Embedded within that BI definition are the core concepts of what we are learning to implement throughout this series. I've explained the sources where the data originates, and in the last tutorial I explained the Operational Data Store (ODS) which is next in line. At this point the system doesn't really fit my earlier definition. In a large enterprise there are far too many source systems for data to analyze using spreadsheets or in your head. Not only that, one site or plant might call "excess" one thing and another might figure that number a different way. The ODS will only contain data that is strategic to what its sources are, not for the entire enterprise. Although the reporting from an ODS might include some analytical elements, it is largely used for tactical, line-item reporting. And finally, the audience for an ODS isn't upper management, but management associated with its source data.

This isn't to say that you can't stop there and still have some level of Business Intelligence. Managers might pull data from the ODS or even the source systems to create their own analytical reports. The issues you run into when this happens is that since the managers aren't trained in data aggregation or data analytics, they can misinterpret the data. Not only that, upper management might not receive these reports, and so the interpretation is less strategic than it could be.

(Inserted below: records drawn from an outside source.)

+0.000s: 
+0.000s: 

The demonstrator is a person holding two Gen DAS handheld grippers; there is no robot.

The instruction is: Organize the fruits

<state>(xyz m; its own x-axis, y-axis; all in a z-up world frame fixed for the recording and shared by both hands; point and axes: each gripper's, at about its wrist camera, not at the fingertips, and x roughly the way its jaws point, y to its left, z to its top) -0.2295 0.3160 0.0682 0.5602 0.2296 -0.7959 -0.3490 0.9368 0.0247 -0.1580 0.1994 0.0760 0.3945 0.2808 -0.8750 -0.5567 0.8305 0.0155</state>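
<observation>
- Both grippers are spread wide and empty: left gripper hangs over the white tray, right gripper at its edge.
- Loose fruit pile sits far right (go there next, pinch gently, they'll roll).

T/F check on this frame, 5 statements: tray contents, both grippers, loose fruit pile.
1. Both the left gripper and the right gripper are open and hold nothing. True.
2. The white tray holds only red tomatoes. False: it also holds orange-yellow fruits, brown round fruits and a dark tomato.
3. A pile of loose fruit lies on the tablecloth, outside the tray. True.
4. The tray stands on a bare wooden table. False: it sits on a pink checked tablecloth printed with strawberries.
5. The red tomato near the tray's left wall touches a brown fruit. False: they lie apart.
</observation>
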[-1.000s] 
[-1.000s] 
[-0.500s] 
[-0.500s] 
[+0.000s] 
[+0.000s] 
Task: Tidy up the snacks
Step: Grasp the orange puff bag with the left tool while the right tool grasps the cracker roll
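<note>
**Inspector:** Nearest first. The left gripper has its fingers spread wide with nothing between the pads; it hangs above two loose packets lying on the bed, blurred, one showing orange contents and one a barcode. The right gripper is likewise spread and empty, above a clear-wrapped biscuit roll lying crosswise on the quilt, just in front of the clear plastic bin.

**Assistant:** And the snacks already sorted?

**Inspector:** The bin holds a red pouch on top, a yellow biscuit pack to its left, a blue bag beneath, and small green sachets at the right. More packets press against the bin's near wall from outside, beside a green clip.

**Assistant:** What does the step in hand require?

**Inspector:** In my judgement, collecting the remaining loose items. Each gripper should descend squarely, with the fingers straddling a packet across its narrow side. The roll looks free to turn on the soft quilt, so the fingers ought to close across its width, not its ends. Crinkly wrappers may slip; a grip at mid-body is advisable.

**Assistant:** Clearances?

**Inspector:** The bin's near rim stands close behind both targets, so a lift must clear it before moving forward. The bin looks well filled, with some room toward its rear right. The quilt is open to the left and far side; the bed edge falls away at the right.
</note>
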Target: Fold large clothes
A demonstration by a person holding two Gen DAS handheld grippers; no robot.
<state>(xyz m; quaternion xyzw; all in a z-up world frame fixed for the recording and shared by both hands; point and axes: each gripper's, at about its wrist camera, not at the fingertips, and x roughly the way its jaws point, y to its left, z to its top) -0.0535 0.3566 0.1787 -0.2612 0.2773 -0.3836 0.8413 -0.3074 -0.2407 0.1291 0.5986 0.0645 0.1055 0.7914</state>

So we need another construct in the business to provide strategic, analytical data, but still have that data contain a bit more detail than is needed by the entire organization. For instance, does the CEO need to know which box a particular part was shipped in, or does the lead business owner need to know which chemical a particular scientist ordered on a certain day? Most often they don't. But if you omit this data, the region, area or district management might not get the level of detail they want. It seems that two separate systems are required for this need.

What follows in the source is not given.